Brief – A faithful copy of the data is the goal; set it down exactly, without the images.

------------------------

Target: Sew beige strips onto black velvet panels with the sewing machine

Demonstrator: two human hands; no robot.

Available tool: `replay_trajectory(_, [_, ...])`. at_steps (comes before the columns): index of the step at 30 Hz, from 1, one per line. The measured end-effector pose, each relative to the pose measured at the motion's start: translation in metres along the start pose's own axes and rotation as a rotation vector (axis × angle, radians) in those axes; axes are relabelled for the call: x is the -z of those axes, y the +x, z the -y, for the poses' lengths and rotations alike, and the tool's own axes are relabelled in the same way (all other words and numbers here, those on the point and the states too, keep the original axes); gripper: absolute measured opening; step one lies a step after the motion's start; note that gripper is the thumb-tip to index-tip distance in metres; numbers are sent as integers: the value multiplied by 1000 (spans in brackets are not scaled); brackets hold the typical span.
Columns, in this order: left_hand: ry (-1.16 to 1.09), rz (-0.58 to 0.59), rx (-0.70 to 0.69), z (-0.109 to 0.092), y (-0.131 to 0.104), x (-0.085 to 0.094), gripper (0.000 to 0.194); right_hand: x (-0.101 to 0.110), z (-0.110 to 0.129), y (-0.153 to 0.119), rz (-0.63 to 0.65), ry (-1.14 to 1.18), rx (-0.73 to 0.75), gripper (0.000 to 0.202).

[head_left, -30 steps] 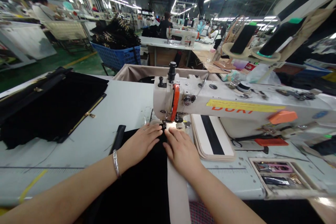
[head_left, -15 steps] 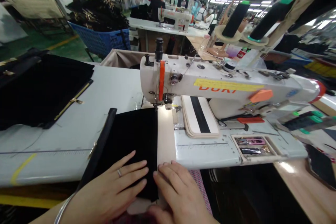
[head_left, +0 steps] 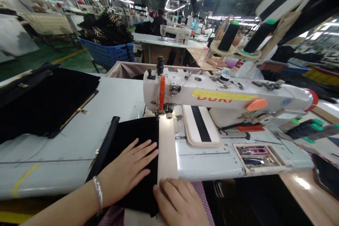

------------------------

Response –
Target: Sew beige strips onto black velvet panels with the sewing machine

Demonstrator: two human hands; no robot.

Available tool: `replay_trajectory(_, [_, ...])`. at_steps (comes before the columns): index of the step at 30 Hz, from 1, one per line. The measured end-effector pose, each relative to the pose measured at the motion's start: translation in metres along the start pose's own axes and rotation as a rotation vector (axis × angle, radians) in those axes; axes are relabelled for the call: x is the -z of those axes, y the +x, z the -y, for the poses' lengths and rotations alike, and the tool's own axes are relabelled in the same way (all other words and numbers here, those on the point and the states too, keep the original axes); gripper: absolute measured opening; step one lies a step after the motion's start; note that gripper is the thumb-tip to index-tip distance in metres; numbers are sent as integers: the value multiplied by 1000 (spans in brackets are not scaled); brackets hold the typical span.
Columns, in this order: left_hand: ry (-1.16 to 1.09), rz (-0.58 to 0.59), rx (-0.70 to 0.69), z (-0.109 to 0.092), y (-0.131 to 0.104), x (-0.085 to 0.094), gripper (0.000 to 0.194); right_hand: x (-0.101 to 0.110), z (-0.110 to 0.129), y (-0.153 to 0.119), rz (-0.63 to 0.65), ry (-1.14 to 1.18), rx (-0.73 to 0.75), gripper (0.000 to 0.202).

[head_left, -30 steps] 
[head_left, -15 steps] 
[head_left, +0 steps] 

With this, the exercise is complete.